Tomaso Trombetti è un ingegnere e professore universitario al Dicam, il dipartimento di Ingegneria civile, chimica, ambientale e dei materiale dell’Università di Bologna. Sabato scorso, il 19 ottobre, il professore, che abita dietro la chiesa di San Paolo al Ravone, ha fatto due calcoli e presto ha capito che il Ravone sarebbe esondato più o meno da quelle parti.
E così Trombelli prima ha spostato la macchina dal suo garage e poi ha iniziato a scavare nel suo giardino per fissare dei sacchi per proteggere la sua abitazione. E indovinate un po’? Il professore è riuscito nell’impresa. Tutt’intorno a lui, invece, acqua e fango ovunque. La storia è raccontata dal Corriere della Sera.
Le parole del professore
“Avevo fatto due conti – spiega al Corriere – e avevo immaginato che, se fosse arrivato un episodio grave di maltempo, il Ravone, che ha una strozzatura in fondo, in zona Saffi, che dopo l’alluvione del maggio 2023 è stata tappata all’altezza di quel negozio che aveva subìto così tanti danni, sarebbe esploso prima, cioè nella zona di via Andrea Costa e strade limitrofe. Il Ravone passa prima sotto via Sabotino e poi sotto via Saffi dove c’è una strettoia, ma se non esonda lì, dove vuoi che esondi, mi son detto. Era matematico, in base ai miei calcoli, che sarebbe successo il disastro in questa zona”

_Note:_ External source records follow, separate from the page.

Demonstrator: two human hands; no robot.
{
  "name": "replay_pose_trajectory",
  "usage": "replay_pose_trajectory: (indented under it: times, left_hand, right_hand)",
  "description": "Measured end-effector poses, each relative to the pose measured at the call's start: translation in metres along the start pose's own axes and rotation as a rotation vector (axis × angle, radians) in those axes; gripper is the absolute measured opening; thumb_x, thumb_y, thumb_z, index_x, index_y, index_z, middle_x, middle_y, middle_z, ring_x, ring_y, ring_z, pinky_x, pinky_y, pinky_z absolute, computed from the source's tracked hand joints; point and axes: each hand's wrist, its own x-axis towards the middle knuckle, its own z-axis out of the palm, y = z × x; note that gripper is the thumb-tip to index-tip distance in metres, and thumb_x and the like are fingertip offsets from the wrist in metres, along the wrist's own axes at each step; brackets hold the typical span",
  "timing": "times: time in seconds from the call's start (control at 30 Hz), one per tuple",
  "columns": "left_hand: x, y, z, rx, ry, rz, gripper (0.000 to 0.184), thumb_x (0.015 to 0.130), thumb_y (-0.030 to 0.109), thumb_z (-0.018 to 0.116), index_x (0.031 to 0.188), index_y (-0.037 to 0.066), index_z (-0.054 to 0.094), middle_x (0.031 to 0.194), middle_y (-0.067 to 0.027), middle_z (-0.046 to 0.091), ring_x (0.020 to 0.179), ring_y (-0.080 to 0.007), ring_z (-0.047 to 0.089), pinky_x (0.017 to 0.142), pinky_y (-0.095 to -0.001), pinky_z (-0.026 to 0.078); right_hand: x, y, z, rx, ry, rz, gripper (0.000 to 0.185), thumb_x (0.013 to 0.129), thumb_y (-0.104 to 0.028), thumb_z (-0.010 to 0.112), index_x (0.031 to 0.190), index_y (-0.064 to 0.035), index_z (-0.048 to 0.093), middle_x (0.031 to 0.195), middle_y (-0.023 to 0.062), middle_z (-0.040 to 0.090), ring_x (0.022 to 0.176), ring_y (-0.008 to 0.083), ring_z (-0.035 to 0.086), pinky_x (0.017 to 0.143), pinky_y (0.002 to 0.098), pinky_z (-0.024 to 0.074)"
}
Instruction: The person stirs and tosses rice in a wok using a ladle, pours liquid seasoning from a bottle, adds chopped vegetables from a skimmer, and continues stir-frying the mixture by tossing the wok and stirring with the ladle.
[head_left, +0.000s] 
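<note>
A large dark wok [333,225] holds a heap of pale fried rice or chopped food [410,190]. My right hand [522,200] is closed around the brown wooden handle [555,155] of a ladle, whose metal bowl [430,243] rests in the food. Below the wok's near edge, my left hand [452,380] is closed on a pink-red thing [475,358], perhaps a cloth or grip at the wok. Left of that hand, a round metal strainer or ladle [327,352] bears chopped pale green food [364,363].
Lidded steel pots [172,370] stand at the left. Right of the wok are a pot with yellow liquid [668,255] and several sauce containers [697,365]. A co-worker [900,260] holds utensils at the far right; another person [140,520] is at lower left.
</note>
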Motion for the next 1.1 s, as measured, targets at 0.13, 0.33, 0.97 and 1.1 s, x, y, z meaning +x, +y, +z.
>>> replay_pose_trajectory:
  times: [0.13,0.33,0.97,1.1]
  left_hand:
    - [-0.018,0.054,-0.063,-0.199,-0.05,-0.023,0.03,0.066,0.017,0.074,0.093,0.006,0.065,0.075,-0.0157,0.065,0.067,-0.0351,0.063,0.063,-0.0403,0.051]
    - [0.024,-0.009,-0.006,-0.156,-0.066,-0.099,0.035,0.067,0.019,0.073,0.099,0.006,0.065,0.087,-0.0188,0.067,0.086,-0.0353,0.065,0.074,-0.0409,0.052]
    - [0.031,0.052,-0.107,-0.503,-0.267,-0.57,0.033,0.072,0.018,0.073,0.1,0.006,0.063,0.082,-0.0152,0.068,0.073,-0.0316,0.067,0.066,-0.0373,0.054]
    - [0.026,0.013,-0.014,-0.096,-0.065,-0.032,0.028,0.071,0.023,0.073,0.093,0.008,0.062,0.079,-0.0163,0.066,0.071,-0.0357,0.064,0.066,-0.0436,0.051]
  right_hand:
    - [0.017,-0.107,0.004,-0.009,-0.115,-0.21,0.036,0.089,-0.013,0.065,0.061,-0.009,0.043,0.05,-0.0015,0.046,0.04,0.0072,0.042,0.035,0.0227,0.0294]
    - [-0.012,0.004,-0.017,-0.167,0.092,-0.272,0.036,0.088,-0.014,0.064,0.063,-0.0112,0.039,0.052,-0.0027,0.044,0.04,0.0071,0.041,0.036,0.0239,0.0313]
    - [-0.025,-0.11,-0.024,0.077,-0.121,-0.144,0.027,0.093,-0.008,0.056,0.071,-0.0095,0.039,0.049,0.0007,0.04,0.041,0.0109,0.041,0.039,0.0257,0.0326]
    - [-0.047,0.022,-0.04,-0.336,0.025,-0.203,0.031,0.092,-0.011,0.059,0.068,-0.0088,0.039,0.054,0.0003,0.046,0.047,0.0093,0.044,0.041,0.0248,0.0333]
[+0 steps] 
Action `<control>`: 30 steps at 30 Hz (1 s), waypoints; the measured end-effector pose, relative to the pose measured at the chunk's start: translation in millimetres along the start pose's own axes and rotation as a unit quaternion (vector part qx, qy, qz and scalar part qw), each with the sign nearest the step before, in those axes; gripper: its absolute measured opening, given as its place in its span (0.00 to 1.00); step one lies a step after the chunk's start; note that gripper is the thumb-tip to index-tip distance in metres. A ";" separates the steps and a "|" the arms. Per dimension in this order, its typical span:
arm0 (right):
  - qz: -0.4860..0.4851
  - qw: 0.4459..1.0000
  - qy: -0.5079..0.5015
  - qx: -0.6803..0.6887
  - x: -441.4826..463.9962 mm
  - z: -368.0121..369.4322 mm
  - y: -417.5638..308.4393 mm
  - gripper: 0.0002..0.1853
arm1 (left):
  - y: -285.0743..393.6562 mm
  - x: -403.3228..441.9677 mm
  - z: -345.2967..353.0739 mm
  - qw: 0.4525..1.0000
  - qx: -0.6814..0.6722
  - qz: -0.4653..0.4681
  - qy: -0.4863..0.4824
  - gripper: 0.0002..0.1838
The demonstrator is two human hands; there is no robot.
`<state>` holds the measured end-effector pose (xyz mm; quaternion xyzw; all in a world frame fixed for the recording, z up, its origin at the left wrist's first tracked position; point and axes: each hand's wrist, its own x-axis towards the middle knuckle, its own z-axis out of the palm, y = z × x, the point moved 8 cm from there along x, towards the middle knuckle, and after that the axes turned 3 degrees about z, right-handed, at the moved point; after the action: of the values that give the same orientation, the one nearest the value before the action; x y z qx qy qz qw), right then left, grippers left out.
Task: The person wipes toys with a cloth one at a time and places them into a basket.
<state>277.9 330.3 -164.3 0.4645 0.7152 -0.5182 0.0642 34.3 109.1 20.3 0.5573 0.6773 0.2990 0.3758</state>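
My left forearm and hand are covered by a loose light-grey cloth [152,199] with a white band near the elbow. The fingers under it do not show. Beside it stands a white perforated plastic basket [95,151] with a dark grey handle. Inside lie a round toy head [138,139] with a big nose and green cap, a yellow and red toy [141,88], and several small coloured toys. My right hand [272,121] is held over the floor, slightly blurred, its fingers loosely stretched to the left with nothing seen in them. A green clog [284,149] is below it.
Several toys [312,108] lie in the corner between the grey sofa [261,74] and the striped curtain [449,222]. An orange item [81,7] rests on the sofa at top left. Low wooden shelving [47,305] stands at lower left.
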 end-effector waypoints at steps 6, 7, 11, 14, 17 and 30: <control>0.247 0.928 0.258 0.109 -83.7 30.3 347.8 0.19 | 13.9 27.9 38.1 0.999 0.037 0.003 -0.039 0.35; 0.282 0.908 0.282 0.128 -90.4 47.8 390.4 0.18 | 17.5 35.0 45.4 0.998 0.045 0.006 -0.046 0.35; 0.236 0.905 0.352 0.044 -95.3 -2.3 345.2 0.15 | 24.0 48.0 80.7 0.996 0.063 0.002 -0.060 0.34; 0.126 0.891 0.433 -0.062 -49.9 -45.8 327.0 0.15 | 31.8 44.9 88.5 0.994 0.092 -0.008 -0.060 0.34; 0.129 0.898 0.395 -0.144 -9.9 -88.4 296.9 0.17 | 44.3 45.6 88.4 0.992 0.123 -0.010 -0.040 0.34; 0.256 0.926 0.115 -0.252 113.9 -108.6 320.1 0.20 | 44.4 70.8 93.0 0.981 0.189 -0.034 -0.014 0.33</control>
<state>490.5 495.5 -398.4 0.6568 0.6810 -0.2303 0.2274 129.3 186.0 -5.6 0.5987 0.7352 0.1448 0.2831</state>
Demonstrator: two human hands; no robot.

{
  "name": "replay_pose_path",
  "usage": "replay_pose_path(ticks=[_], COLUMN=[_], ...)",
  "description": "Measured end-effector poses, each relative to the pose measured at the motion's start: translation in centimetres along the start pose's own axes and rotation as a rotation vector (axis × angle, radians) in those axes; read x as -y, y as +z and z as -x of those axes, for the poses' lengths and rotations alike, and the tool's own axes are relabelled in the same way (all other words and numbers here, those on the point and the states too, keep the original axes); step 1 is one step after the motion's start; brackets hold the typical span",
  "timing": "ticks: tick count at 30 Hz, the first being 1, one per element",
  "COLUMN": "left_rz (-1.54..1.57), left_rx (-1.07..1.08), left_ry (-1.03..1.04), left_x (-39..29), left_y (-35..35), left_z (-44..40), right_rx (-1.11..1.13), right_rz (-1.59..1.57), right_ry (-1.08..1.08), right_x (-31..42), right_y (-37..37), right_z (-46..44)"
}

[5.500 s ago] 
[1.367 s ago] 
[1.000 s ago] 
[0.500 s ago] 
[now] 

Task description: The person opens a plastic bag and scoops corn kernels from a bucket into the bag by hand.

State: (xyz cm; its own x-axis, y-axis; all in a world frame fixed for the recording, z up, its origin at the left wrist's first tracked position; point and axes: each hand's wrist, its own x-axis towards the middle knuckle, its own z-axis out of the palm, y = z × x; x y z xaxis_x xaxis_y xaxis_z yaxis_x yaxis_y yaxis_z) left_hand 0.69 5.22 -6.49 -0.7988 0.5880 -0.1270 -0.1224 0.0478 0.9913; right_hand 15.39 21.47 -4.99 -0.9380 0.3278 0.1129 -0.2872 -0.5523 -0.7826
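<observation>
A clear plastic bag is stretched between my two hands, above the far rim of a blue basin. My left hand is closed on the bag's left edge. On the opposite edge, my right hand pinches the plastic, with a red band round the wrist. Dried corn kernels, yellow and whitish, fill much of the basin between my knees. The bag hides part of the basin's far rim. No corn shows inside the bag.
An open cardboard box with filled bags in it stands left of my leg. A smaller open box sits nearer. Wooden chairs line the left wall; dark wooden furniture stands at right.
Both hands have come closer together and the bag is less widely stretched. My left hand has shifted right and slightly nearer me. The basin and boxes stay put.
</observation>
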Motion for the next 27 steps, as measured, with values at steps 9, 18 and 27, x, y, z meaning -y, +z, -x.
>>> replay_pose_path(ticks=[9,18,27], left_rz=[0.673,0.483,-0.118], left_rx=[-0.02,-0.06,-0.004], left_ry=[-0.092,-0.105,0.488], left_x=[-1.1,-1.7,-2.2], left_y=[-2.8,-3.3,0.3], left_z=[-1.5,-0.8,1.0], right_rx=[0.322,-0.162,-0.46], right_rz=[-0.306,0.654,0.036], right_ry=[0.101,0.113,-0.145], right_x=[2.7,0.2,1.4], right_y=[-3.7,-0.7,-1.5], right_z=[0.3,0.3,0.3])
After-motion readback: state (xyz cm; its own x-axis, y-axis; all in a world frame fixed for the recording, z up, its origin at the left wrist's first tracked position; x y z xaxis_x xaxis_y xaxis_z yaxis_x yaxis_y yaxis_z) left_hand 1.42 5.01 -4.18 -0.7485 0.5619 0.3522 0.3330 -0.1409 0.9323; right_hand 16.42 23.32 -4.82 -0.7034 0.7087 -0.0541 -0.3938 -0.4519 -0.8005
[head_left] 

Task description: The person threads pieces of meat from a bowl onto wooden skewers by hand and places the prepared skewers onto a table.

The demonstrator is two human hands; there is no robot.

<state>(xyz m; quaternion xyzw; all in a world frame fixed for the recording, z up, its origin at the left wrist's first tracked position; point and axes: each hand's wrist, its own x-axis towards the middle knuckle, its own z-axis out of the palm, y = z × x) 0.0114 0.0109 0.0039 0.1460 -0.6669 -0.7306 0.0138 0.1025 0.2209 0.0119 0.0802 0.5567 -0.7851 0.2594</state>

“Quando, in base all’andamento delle piogge che stavo monitorando, la situazione è sensibilmente peggiorata – continua – ho messo in salvo l’auto in un’altra zona e poi ho iniziato a riempire i sacchi che uso per lo sfalcio delle piante con la terra del mio giardino. Ho iniziato a scavare alle 18 e ho finito alle 22, facendomi aiutare dai miei figli, ma siamo riusciti a contenere il fiume che si stava riversando nella nostra strada. Ho salvato la mia casa, ma non ho fatto in tempo ad avvisare altre persone che ora mi addolora vedere in questa situazione”.
Ma non si potrebbe fare sempre così? “Serve, come dice il sindaco, uno studio ingegneristico che vada a mappare nel dettaglio tutto il percorso dei torrenti che scorrono sotto la città e vada sostanzialmente a vedere dove sono i colli di bottiglia, agendo su quelli. Pensiamo al Ravone: gli va dato un percorso per consentirgli di sfogare o gli vanno create delle casse di espansione, per esempio; se ci sono delle strozzature e le conosciamo, bisogna eliminarle, ma è una cosa molto complessa perché questi interventi devono essere compatibili con la forte urbanizzazione. Bisognerebbe creare nuovi canali…”.
Sarebbe possibile in Italia? “Il problema grosso sarebbe farli compatibili con la rete urbanizzata. Una volta all’università c’erano corsi specifici di costruzione idraulica, una branca che poi ha perso vigore per la mancanza di necessità, ma adesso con i fenomeni che abbiamo visto questo settore di studi andrebbe riscoperto anche a livello culturale”.
Qualche domanda. Ma perché in Italia non si fanno queste cose invece, per esempio, che perdere tempo con i progetti del ponte di Messina? Perché la politica italiana non parla di questi temi seri invece che perdere tempo dietro al nulla cosmico? Non chiediamo tanto: due calcoli, come quelli del professore.